From the listing below, copy only the lines from the line that contains "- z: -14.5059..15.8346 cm" to the line that contains "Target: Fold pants", counting those two lines as part of the copy.
==*==
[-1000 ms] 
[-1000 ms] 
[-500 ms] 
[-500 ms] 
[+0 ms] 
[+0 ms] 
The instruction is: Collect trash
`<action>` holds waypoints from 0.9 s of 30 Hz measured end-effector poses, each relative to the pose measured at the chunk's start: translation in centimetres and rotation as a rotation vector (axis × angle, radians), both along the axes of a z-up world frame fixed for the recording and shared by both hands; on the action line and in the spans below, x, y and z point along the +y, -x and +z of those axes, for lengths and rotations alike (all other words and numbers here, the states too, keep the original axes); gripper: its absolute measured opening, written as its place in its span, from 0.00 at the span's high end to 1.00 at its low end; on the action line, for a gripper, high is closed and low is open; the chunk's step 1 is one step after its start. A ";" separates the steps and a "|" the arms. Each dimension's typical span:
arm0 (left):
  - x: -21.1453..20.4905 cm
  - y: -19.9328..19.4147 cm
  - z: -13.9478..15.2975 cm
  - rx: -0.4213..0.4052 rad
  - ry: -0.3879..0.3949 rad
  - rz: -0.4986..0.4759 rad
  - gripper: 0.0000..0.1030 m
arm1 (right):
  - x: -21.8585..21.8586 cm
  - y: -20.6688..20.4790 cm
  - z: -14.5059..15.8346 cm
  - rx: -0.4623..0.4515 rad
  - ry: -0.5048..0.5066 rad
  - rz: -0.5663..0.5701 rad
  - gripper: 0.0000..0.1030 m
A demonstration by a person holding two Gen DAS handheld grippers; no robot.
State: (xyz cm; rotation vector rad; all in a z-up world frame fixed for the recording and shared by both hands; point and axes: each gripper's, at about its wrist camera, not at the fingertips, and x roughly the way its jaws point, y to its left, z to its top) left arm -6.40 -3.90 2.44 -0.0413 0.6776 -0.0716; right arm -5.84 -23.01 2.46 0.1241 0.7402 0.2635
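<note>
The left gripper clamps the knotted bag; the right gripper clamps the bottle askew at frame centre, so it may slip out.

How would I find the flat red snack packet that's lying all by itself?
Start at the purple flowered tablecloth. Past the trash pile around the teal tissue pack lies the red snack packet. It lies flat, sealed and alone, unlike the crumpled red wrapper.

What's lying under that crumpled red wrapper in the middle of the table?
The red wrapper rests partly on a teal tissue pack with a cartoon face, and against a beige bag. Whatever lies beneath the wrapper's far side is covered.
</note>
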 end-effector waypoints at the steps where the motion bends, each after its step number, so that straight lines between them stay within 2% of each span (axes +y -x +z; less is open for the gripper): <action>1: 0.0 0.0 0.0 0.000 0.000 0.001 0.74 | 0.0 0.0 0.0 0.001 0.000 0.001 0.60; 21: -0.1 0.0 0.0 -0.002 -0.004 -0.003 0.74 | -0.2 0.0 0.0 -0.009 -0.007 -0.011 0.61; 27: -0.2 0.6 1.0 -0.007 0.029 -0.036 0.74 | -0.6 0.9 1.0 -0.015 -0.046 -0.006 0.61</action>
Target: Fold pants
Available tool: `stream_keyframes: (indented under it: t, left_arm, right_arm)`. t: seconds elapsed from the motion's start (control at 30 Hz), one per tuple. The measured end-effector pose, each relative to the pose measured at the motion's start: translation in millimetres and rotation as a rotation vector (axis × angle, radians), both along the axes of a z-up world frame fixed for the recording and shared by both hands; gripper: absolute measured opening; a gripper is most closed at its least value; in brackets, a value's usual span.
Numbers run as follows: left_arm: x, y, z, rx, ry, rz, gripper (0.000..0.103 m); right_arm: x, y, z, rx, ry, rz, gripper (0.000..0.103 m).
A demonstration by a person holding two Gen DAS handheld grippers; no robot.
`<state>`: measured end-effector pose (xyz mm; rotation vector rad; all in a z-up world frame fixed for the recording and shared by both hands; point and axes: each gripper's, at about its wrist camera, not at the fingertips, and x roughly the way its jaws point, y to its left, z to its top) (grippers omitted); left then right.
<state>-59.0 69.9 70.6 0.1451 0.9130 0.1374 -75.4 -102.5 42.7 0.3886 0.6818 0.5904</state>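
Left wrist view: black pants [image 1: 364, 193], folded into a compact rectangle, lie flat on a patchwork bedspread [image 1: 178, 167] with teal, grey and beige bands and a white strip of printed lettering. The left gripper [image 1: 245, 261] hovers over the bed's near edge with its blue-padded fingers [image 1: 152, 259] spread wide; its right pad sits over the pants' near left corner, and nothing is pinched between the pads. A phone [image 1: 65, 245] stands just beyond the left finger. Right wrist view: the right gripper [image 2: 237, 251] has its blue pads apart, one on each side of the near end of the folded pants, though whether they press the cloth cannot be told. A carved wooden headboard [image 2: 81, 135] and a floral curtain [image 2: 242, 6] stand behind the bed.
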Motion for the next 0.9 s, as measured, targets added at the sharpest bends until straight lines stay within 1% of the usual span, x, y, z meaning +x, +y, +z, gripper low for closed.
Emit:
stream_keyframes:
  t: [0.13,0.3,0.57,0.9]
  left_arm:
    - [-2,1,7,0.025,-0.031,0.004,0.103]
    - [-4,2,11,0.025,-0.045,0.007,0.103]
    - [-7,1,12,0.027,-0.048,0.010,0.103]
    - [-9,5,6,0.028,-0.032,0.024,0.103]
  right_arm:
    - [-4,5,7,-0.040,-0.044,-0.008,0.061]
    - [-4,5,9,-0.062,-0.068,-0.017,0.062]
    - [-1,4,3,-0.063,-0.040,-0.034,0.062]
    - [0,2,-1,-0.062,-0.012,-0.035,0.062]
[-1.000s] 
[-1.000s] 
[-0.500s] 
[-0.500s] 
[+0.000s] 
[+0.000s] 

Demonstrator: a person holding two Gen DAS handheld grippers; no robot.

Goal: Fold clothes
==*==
__Reply__.
  - z: -14.5059..15.8346 cm
  - rx: -0.4623..0.4515 rad
  - ry: -0.5048..0.5066 rad
  - rz: -0.5663..0.5701 rad
  - gripper: 0.0000..0.1030 m
A demonstration by a person holding two Gen DAS handheld grippers; no robot.
State: (xyz cm; rotation vector rad; all in a z-up world frame fixed for the recording and shared by both hands; point and axes: each gripper's, at about its wrist camera, not at the fingertips, and x roughly the way its jaws point, y to its left, z to its top) left arm -6.40 -3.90 2.44 -0.0413 0.6776 -0.0716; right arm -5.84 -23.01 2.46 0.1241 0.7402 0.2635
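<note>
The left gripper clamps the knotted bag; the right gripper clamps the bottle askew at frame centre, so it may slip out.

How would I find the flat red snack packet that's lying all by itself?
Start at the purple flowered tablecloth. Past the trash pile around the teal tissue pack lies the red snack packet. It lies flat, sealed and alone, unlike the crumpled red wrapper.

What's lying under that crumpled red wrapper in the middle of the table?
The red wrapper rests partly on a teal tissue pack with a cartoon face, and against a beige bag. Whatever lies beneath the wrapper's far side is covered.
</note>
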 end-effector waypoints at the steps where the motion bends, each after its step number, so that straight lines between them stay within 2% of each span (axes +y -x +z; less is open for the gripper): <action>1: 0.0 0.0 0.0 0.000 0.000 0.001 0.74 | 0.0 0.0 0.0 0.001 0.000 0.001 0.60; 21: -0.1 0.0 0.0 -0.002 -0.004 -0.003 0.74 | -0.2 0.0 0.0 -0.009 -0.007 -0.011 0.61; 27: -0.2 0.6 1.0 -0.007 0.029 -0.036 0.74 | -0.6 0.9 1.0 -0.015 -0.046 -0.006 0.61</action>
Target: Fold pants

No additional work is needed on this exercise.